• **Your goal**
From top to bottom, retype the data exactly, passing over any picture.

****************************************

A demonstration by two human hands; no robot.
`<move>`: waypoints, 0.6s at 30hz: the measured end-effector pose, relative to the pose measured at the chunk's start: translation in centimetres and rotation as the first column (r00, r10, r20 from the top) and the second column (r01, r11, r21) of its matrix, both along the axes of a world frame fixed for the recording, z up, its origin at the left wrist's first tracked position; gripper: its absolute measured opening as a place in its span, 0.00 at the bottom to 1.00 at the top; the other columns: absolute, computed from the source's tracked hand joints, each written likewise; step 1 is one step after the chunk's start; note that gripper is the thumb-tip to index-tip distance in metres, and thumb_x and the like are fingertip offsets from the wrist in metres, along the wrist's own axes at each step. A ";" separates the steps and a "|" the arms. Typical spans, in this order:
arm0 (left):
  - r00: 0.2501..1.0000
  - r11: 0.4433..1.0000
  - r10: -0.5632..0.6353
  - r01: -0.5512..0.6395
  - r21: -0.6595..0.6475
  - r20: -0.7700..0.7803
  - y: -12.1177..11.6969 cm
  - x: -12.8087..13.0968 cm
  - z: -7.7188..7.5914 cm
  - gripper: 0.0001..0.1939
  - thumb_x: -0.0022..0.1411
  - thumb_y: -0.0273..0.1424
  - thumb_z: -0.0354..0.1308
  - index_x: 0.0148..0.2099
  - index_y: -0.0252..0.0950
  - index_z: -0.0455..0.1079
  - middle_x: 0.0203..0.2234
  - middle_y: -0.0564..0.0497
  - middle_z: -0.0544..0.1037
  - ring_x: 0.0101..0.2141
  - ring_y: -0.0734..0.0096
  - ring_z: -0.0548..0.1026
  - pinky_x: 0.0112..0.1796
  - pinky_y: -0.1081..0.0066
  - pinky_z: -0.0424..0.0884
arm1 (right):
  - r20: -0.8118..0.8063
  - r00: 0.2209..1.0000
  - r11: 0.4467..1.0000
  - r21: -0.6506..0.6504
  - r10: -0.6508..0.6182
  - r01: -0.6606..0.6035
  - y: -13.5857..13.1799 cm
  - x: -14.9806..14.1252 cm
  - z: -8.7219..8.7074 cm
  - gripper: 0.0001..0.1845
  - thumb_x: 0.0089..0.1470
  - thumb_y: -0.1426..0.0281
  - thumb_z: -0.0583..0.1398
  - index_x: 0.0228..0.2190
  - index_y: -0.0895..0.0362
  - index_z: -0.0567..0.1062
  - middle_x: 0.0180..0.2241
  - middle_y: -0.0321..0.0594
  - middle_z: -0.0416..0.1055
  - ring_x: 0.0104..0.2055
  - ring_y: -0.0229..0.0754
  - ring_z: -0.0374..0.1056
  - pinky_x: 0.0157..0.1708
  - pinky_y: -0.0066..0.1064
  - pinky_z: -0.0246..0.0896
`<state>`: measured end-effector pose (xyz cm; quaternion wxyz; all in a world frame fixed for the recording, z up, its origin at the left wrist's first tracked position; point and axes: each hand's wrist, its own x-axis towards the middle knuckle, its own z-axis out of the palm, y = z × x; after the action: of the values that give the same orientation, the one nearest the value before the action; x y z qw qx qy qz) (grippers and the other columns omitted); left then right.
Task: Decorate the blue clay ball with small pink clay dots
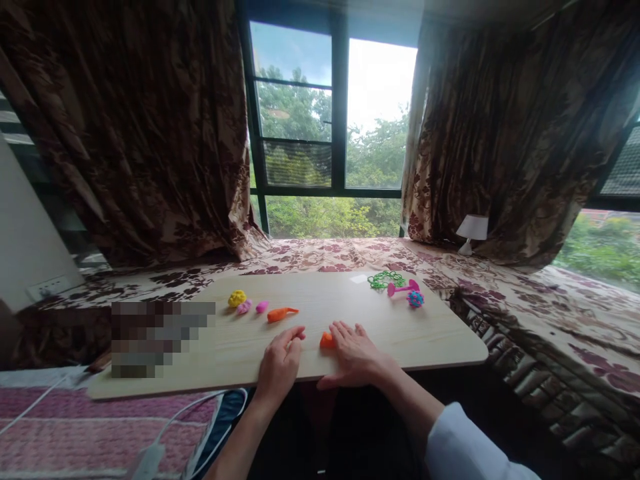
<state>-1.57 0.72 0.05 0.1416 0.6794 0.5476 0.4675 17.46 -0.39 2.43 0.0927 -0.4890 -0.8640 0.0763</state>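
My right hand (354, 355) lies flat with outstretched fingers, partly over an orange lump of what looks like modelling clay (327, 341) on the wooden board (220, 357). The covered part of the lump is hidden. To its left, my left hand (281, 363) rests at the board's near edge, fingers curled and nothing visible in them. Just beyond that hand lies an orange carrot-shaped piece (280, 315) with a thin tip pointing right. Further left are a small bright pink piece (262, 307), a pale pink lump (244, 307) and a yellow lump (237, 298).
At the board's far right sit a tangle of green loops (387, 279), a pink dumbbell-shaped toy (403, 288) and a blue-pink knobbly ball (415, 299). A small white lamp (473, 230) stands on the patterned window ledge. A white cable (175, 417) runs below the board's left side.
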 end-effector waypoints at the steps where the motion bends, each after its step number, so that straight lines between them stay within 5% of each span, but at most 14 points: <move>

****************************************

• **Reply to the task**
A demonstration by two human hands; no robot.
`<move>`: waypoints, 0.6s at 30hz: the measured end-effector pose, relative to the pose measured at the chunk's start: translation in centimetres and rotation as the first column (r00, r10, r20 from the top) and the second column (r01, r11, r21) of its matrix, both along the axes of a world frame fixed for the recording, z up, its origin at the left wrist's first tracked position; gripper: its absolute measured opening as a place in its span, 0.00 at the bottom to 1.00 at the top; the other columns: absolute, computed from the source's tracked hand joints, each written likewise; step 1 is one step after the chunk's start; note that gripper is the thumb-tip to index-tip distance in metres, and thumb_x and the like are fingertip offsets from the wrist in metres, along the wrist's own axes at each step. A ";" separates the steps and a "|" the arms. Typical spans, in this order:
arm0 (left):
  - r00: 0.2501..1.0000
  - r11: 0.4433..1.0000
  - r10: -0.5632..0.6353
  - r01: -0.5512..0.6395
  - r21: -0.6595..0.6475
  - r20: -0.7700..0.7803
  - y: -12.1177..11.6969 cm
  - x: -12.8087..13.0968 cm
  - z: -7.7188..7.5914 cm
  - gripper: 0.0001..0.1939
  - thumb_x: -0.0022..0.1411
  - thumb_y: -0.0273..0.1424
  - thumb_z: -0.0354..0.1308
  - index_x: 0.0148..0.2099
  - index_y: -0.0252..0.0950
  - index_z: -0.0455..0.1079
  - middle_x: 0.0203..0.2234
  - middle_y: -0.0564..0.0497
  - middle_z: -0.0544..0.1037
  - ring_x: 0.0101..0.2141
  - ring_y: -0.0734..0.0096
  - ring_z: -0.0548..0.1026
  - pinky_x: 0.0112..0.1796
  - pinky_y: -0.1081..0.0066
  - pinky_z: -0.0424..0.0884
arm1 (right):
  - r20: -0.8118..0.8063
  - r00: 0.2209..1.0000
  - r11: 0.4467..1.0000
  - r21: -0.6506..0.6504
  - r10: -0.6508..0.6182
  - r01: -0.6606..0.6035
  - y: -13.5857..13.1799 cm
  - x: -14.9806..14.1252 cm
  - z: -8.7219..8.7074 cm
  - gripper: 0.0001..0.1845
  - thumb_x: 0.0089..0.1470
  - thumb_y: -0.1426..0.0281
  - thumb_z: -0.0583..0.1398
  - index_x: 0.0228..0.2190
  - index_y: -0.0895..0.0362
  - index_z: -0.0567..0.1062
  - middle_x: 0.0180..0.2241
  - middle_y: -0.0321..0.0594
  - middle_z: -0.0416..0.1055
  - ring_x: 0.0104..0.2055
  - ring_y: -0.0229..0.0754
  - ring_z: -0.0374..0.1056
  - pinky_x: 0.0157..0.1708
  - pinky_y: -0.0066..0.1064
  - pinky_z: -0.0246..0.0896
`<state>`: measured end-effector pose (xyz cm; quaternion wxyz; all in a world frame fixed for the recording, z up, its origin at the left wrist's first tracked position; point and axes: each hand's wrist, its own x-axis towards the middle knuckle, its own z-axis out of the palm, y = z × x; after the action: of the values that give the same orientation, the one nearest the value before the action; x y z qw qx qy qz) (grippers and the other columns omitted); left then right.
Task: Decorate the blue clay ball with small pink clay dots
<state>-1.57 0.72 0.05 0.1416 0.6794 0.5476 0.4675 17.46 -0.39 2.43 0.0927 -0.4890 -0.8640 0.0763</state>
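My right hand (354, 355) lies flat with outstretched fingers, partly over an orange lump of what looks like modelling clay (327, 341) on the wooden board (220, 357). The covered part of the lump is hidden. To its left, my left hand (281, 363) rests at the board's near edge, fingers curled and nothing visible in them. Just beyond that hand lies an orange carrot-shaped piece (280, 315) with a thin tip pointing right. Further left are a small bright pink piece (262, 307), a pale pink lump (244, 307) and a yellow lump (237, 298).
At the board's far right sit a tangle of green loops (387, 279), a pink dumbbell-shaped toy (403, 288) and a blue-pink knobbly ball (415, 299). A small white lamp (473, 230) stands on the patterned window ledge. A white cable (175, 417) runs below the board's left side.
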 end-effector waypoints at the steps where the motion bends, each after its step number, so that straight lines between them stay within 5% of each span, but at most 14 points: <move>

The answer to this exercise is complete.